Further, that looks like one great follow-up story to me. If the FBI and local authorities really aren't able to work together in a collegial manner, it could present a threat to national security.

Temple-Raston goes on:

"In many cases, it (law enforcement) was the source of the information and leaks. But there seemed to be an extra level of frustration about the leaks in this case. As one law enforcement official told NPR, "Our operational plans were being driven by the media, instead of the other way around. And that's not good."

No, I suppose, it's not, but I wonder where this unnamed law enforcement official might have assigned blame? Does it not stand to reason that if the FBI and NYPD had not acted as Temple-Raston alleges, the media, in fact, would not have driven operational plans?

Holding the press accountable for the way it conducts itself is all well and good, but it seems like Temple-Raston wants it both ways here, and I'm not sure why.

The relationship between the press and law enforcement is an uneasy one. There will always be leaks, and misinformation. It can be a dangerous game.

First, a press organization must determine if the information that is leaked is even accurate. There are times when law enforcement officials will leak bogus information to either throw the press off its tail, or in the hope that if it is actually reported, will send misinformation to the perpetrator of the crime.

There is also a very fine, undefinable line between what should be reported to the public and what shouldn't.

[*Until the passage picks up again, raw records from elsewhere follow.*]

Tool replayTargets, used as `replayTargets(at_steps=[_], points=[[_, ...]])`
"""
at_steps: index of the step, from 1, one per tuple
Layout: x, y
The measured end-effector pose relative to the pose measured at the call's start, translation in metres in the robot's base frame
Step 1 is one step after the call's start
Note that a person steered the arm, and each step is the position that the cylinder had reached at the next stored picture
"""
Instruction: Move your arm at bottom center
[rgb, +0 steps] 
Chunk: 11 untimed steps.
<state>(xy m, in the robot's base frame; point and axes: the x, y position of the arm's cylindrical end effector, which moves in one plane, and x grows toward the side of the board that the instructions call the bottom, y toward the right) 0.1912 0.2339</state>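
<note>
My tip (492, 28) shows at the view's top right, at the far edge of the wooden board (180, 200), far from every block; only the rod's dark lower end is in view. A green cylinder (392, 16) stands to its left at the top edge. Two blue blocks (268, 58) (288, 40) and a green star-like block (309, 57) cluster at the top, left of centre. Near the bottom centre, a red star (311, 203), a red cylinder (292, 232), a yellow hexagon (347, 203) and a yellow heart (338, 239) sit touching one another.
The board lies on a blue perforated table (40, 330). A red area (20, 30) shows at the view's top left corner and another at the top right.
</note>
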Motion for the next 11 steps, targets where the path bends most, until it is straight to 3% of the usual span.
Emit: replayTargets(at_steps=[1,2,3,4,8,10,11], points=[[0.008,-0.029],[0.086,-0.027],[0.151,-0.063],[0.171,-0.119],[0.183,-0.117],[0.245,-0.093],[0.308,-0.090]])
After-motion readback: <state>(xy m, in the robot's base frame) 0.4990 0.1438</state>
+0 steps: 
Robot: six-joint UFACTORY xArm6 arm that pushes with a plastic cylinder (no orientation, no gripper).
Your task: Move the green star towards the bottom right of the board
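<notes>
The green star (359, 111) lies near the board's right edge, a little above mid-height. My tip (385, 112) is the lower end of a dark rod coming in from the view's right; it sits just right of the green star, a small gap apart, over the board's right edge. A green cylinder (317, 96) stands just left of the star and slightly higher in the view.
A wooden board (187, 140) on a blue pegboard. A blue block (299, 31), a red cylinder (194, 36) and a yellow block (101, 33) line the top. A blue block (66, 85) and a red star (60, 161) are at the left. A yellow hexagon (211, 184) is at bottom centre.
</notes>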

One of the most delicate decisions a news organization faces is when it is given, or comes upon, information that could potentially jeopardize an investigation if reported.

That media agent is then faced with deciding between the public's right to know, and law enforcement's concern that the information coming forward could damage its investigation.

I know that when I was faced with this dilemma, there were times I would tell the authority not to give me the information unless there was a clear understanding up front that I was going to use it.

It's interesting, then, that Raston types of just such an instance in which NPR (appropriately in my opinion) did not reveal to its audience "that law enforcement officials were looking for an American citizen of Pakistani descent from Shelton, Conn.," even though they had that information.

Raston doesn't say how NPR came upon that information, but does tell us that another news organization decided to report it.

Again, it's strictly a judgment call.

What isn't, is that had Faisal Shahzad eluded capture, blaming the media would have been the second crime committed in this case.